- Founded: 2001
- Dissolved: 2004
- Ideology: social democracy; democratic socialism;

= New Politics Initiative =

The New Politics Initiative (NPI) was a faction of Canada's New Democratic Party. It was generally viewed to be further left than Alexa McDonough's leadership, but not as far left as the Socialist Caucus.

The NPI believed that the NDP was moving too close to the right, and was dangerously close to becoming another Liberal Party. It believed in uniting Canada's left to combat that. The NPI viewed Canada's left as being more than just the labour unions, but rather as appealing to a staunch left wing who believe in anti-globalization, feminism, gay rights, and environmentalism. The NPI attributed the poor showing of the NDP in recent years to having alienated its left-wing base by moving towards the centre, and wished to bring these activists into the NDP by adopting their views.

The NPI was founded in June 2001, and was soon joined by British Columbian Members of Parliament Libby Davies and Svend Robinson. Other prominent members included Judy Rebick and Jim Stanford. The NPI originally called for the NDP to disband and form another, more left wing, party under a different name with the participation of social movements. It was said that this would have followed the path set by the NDP when it was created in 1961 by its predecessor party, the Cooperative Commonwealth Federation, and labour unions, but the NPI did not propose a formal merger, but a disbanding.
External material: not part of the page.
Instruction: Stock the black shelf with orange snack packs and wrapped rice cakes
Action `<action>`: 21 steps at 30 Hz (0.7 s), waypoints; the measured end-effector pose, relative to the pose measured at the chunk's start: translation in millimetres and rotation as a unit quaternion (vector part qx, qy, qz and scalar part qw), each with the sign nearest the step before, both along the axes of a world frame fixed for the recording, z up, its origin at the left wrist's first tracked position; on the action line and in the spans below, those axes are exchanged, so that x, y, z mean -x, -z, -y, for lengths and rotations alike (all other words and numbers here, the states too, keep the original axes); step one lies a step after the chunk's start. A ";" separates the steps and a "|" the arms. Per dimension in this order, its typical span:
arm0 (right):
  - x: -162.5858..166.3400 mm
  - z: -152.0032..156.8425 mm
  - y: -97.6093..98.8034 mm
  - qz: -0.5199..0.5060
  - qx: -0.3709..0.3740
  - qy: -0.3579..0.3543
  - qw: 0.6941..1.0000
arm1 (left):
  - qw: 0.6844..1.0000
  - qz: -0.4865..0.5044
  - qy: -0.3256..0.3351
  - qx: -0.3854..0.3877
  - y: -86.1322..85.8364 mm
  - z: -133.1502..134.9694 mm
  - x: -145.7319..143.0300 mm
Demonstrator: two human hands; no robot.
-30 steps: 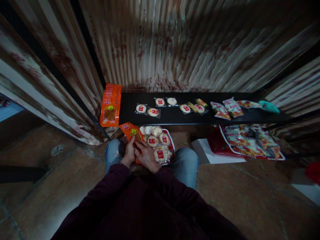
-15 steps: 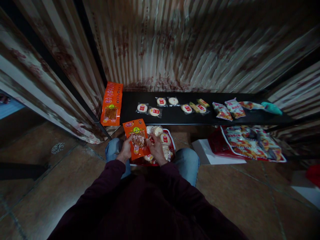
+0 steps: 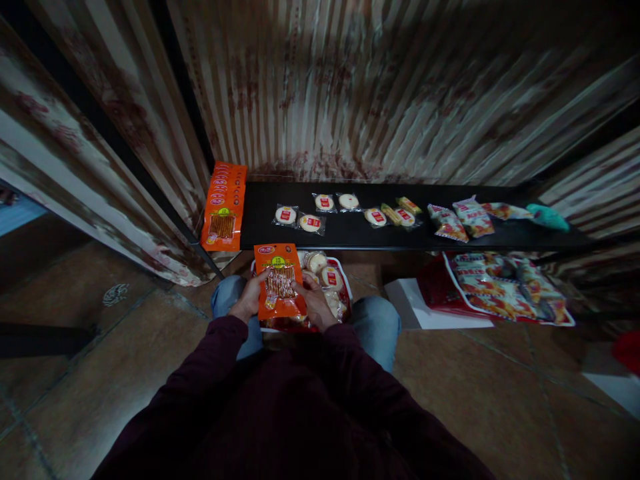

The NPI never articulated a specific plan for how social movements could be integrated into the NDP. At the NDP convention held in Winnipeg in November 2001, opponents of the initiative used that lack of detail to defeat the proposal. The NPI's resolution won the support of almost 40 per cent of convention delegates.

When Jack Layton won the NDP leadership in January 2003, it was taken as a victory by the NPI, with whom Layton had sympathized, but never joined. Key NPI leaders such as Robinson, Davies and Rebick supported Layton's campaign for leader. With Layton's election the NPI became less vocal and formally dissolved in early 2004, with a concluding public meeting being held on February 22.